Il convient de rester attentifs aux patients gravement malades ou incurables, atteints de Covid-19 ou non, à leurs familles, dans une démarche palliative. Les conditions difficiles d’exercice ne doivent pas nous faire oublier notre impératif d’humanité ni la philosophie des soins palliatifs : prise en charge globale, adaptation des soins, écoute, anticipation, réflexion éthique, collégialité.
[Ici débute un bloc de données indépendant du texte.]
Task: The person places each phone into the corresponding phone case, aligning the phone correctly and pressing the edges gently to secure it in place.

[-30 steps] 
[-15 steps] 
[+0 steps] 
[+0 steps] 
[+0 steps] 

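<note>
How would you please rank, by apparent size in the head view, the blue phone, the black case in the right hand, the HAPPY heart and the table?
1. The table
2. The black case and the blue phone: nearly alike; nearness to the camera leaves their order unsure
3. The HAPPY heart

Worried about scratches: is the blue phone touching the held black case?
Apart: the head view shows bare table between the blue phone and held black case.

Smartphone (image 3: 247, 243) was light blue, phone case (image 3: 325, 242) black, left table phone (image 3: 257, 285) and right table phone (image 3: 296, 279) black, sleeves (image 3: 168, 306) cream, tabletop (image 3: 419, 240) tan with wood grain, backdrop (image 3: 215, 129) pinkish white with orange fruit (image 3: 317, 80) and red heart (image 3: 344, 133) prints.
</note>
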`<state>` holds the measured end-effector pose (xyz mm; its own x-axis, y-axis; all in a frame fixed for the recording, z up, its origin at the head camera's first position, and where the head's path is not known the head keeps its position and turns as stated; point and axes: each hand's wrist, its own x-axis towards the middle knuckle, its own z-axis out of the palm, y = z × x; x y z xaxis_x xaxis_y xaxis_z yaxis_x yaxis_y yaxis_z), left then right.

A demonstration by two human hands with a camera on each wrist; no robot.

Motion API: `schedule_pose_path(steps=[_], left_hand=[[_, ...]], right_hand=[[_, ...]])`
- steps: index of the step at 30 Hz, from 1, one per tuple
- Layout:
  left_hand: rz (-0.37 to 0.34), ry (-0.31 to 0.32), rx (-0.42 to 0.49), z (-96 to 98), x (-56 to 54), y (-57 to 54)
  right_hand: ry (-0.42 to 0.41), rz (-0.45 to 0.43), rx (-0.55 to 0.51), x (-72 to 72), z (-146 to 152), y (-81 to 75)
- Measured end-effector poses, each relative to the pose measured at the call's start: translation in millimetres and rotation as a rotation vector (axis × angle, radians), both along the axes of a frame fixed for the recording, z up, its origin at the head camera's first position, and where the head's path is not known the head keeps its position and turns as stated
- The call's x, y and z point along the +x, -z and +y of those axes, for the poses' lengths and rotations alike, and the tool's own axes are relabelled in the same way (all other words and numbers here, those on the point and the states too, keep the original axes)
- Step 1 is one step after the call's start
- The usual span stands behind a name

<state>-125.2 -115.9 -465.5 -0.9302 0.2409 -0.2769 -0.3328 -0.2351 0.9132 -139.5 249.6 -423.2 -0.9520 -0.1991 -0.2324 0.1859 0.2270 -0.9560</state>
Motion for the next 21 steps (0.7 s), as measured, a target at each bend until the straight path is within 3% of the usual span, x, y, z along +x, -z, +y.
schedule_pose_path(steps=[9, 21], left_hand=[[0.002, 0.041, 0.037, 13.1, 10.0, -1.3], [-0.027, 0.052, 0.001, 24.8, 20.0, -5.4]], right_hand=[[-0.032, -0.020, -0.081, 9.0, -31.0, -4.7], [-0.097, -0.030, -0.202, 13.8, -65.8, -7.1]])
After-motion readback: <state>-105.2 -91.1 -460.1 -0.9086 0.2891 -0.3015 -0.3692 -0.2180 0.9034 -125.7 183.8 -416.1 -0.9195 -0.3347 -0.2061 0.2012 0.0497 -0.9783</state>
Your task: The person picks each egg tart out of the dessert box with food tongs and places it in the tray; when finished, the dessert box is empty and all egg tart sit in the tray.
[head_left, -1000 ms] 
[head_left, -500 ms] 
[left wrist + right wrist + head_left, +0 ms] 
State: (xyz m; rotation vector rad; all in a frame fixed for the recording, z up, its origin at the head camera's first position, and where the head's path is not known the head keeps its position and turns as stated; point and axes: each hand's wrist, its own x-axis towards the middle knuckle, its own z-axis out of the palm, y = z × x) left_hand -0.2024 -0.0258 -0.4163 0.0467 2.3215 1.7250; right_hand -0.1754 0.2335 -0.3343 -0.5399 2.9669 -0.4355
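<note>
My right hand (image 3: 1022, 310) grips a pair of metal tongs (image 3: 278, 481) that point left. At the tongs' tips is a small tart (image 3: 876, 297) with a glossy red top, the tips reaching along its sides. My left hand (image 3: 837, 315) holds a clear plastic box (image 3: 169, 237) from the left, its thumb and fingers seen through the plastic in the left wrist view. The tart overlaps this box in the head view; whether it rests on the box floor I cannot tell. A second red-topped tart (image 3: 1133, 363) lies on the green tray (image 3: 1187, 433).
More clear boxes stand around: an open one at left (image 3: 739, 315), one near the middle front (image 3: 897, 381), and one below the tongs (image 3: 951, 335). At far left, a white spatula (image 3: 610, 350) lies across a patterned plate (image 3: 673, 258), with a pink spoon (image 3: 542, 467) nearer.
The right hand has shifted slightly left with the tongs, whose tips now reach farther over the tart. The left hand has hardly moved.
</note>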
La lutte contre l’épidémie ne peut pas justifier longtemps une diminution de qualité de l’accompagnement des patients graves ou en fin de vie. Les contacts avec la famille via Internet, les téléconsultations, s’ils sont une aide, ne doivent pas rester la règle. Le « visage » nous interpelle différemment à travers un écran. Les besoins des personnes en fin de vie, besoins relationnels et spirituels, soulagement des symptômes, que ce soit à domicile ou en institution, doivent être considérés. La vie doit rester la vie jusqu’au bout et l’abandon actuel des patients atteints de maladies graves et incurables inquiète. On en arrive à oublier l’autre, qui n’est vu qu’à travers le danger de transmission qu’il représente. Maximiser les mesures sanitaires est indispensable mais ne nous exonère pas d’une réflexion commune et évolutive sur les adaptations nécessaires. Des parcours sécurisés peuvent rapidement être remis en place pour offrir les soins nécessaires et simplement honorer notre devoir d’hospitalité. Le risque d’appliquer les règlements sans répondre à la singularité des personnes, de voir ces dernières effacées derrière les chiffres et les algorithmes est une tendance caractéristique de notre époque. C’est pourquoi il est indispensable de continuer à penser, à discerner le meilleur pour chaque patient et ses proches dans des « institutions justes ». Cela demande de l’énergie et du temps mais c’est une des conditions pour honorer notre humanité commune.

Clémence Joly

Médecin, unité de soins palliatifs, hôpital de Pont-Audemer.